**Task requirements:**
Within the entries below, the lines from the one with "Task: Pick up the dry" through the one with "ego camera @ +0" are to be set down exactly, both ends kept.

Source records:
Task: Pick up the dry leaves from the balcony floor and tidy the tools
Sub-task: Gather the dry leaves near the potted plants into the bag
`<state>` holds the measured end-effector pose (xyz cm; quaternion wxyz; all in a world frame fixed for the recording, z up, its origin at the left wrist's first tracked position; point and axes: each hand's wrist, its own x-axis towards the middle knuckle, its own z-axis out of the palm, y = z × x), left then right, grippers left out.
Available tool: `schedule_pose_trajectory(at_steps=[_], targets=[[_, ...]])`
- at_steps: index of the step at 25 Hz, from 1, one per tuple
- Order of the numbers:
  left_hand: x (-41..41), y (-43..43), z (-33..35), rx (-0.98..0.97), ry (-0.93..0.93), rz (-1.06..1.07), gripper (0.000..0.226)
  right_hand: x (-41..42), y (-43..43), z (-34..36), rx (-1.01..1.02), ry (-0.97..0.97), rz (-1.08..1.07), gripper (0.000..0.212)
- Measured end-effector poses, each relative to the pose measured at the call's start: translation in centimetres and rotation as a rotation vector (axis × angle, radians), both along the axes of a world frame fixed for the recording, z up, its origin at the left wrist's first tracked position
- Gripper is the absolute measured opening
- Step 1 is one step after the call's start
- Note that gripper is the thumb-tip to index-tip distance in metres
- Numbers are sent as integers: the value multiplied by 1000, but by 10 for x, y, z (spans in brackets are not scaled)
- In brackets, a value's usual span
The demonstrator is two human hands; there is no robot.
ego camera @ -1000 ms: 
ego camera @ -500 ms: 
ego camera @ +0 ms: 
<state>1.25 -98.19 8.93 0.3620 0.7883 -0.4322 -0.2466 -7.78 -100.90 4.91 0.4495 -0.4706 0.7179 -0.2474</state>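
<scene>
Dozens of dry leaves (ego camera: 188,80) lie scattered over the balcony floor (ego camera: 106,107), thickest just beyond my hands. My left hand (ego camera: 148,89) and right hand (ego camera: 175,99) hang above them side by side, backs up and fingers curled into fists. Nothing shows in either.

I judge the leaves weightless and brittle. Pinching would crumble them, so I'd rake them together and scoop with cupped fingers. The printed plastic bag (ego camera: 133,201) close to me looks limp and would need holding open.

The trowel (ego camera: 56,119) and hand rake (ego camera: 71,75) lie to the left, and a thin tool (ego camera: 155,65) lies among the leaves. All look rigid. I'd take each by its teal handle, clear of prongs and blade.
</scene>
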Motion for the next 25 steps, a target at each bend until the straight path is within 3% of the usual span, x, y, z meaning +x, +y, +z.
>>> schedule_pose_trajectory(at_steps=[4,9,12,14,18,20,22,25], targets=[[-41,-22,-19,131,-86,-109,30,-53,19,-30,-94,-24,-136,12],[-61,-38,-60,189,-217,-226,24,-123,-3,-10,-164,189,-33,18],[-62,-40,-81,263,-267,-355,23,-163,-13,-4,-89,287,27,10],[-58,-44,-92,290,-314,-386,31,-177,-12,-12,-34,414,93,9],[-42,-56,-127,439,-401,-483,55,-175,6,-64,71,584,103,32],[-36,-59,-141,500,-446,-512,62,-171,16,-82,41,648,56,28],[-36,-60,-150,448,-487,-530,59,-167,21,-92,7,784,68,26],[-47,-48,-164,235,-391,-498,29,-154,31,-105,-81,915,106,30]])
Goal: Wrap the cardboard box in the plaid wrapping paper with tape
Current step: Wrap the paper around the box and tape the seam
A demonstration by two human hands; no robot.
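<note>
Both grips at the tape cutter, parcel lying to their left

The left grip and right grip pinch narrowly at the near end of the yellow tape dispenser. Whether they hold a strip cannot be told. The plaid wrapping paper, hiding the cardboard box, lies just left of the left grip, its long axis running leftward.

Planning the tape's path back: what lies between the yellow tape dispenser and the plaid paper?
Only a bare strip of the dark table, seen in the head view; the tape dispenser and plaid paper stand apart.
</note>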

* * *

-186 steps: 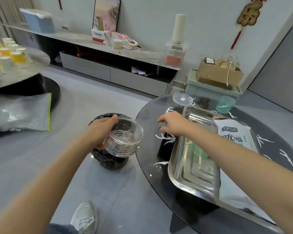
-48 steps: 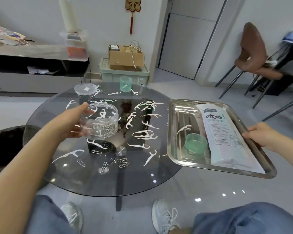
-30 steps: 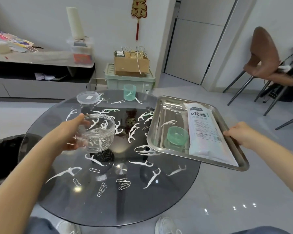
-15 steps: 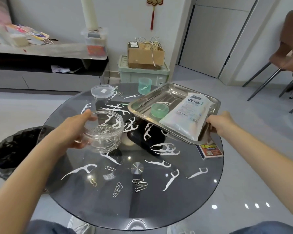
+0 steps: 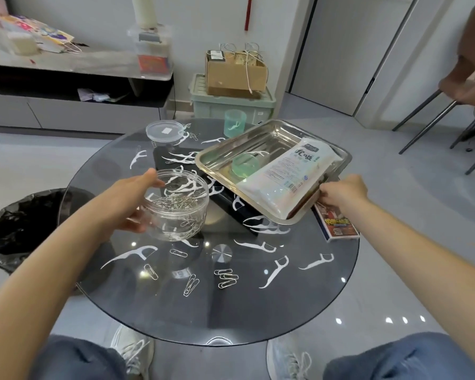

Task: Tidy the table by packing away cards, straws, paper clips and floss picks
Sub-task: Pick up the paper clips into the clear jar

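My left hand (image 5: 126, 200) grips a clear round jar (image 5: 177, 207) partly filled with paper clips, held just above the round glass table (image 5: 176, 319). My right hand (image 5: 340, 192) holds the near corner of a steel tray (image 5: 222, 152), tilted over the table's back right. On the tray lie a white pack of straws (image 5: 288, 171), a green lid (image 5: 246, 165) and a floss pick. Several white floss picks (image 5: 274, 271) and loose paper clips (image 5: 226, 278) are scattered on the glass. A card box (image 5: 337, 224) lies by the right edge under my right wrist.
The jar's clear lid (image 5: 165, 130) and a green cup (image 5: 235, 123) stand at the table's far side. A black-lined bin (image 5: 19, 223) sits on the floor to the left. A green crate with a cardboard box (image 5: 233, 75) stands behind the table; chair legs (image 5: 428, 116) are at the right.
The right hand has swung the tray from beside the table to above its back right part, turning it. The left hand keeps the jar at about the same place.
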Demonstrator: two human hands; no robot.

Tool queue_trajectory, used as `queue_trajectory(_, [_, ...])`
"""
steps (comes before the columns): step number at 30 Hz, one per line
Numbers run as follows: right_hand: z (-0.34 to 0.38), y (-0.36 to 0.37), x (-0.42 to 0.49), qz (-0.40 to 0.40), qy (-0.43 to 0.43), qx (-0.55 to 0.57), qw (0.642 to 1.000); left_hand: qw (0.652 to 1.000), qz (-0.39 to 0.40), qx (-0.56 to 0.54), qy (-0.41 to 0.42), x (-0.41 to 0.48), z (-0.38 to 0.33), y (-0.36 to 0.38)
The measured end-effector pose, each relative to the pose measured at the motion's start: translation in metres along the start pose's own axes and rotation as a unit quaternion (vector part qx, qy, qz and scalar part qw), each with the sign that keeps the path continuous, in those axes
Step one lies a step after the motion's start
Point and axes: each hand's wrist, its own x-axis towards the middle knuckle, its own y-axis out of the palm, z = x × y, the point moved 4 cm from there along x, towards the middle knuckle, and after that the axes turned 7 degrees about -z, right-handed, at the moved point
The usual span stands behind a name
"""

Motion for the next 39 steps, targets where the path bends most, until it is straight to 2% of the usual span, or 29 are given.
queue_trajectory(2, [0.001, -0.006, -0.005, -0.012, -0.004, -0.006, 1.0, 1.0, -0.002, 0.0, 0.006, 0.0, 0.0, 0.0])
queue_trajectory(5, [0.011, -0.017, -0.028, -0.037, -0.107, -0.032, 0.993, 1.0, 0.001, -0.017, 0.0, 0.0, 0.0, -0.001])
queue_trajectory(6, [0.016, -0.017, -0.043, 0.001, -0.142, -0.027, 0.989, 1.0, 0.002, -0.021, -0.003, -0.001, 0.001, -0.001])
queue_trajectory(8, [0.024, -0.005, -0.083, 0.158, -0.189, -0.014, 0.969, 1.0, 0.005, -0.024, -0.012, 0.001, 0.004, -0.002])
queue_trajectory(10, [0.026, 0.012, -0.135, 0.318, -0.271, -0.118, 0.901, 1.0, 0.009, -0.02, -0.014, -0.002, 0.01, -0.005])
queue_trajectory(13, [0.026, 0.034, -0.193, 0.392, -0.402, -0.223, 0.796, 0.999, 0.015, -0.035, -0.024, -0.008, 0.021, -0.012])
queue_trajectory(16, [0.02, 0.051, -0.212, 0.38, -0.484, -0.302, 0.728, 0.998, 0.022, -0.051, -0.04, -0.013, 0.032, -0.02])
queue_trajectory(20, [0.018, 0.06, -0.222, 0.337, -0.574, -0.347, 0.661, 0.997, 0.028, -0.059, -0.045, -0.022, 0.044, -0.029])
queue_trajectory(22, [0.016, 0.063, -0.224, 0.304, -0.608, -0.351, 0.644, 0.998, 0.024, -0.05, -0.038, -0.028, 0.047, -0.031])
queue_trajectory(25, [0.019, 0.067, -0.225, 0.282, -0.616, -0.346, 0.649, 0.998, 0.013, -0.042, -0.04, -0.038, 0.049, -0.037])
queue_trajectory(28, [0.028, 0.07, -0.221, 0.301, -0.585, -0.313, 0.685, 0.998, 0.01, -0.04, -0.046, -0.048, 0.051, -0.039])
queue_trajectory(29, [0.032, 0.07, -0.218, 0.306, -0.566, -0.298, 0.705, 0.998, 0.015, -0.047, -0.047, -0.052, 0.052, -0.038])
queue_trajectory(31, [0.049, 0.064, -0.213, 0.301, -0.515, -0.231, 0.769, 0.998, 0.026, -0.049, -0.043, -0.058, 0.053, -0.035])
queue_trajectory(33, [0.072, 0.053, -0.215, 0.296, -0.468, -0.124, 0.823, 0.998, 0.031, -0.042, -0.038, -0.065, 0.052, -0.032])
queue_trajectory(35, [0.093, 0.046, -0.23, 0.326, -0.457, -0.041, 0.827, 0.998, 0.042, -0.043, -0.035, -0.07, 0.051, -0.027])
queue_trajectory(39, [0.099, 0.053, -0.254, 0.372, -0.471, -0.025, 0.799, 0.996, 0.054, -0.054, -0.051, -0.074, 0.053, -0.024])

**Output:**
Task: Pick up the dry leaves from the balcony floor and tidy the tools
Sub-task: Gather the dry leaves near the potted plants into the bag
`<state>` holds the measured end-effector pose (xyz cm; quaternion wxyz; all in a world frame fixed for the recording, z up, its origin at the left wrist's first tracked position; point and axes: each hand's wrist, its own x-axis towards the middle knuckle, its own z-axis out of the palm, y = z × x), left then right, grippers left out.
Available tool: `schedule_pose_trajectory(at_steps=[_], targets=[[_, ...]])`
- at_steps: index of the step at 25 Hz, from 1, one per tuple
- Order of the numbers:
  left_hand: x (-41..41), y (-43..43), z (-33..35), rx (-0.98..0.97), ry (-0.93..0.93), rz (-1.06..1.07), gripper (0.000..0.226)
  right_hand: x (-41..42), y (-43..43), z (-34..36), rx (-1.01..1.02), ry (-0.97..0.97), rz (-1.08..1.07), gripper (0.000..0.212)
- Measured end-effector poses, each relative to the pose measured at the call's start: translation in centimetres and rotation as a rotation vector (axis × angle, radians), both along the axes of a world frame fixed for the recording, z up, its origin at the left wrist's first tracked position
- Gripper is the absolute measured opening
- Step 1 is one step after the call's start
- Note that gripper is the thumb-tip to index-tip distance in metres
- Numbers are sent as integers: the value multiplied by 1000, but by 10 for x, y, z (spans in brackets are not scaled)
- In brackets, a value's usual span
The demonstrator is two human hands; there is no robot.
ego camera @ -1000 ms: 
ego camera @ -500 ms: 
ego camera @ +0 ms: 

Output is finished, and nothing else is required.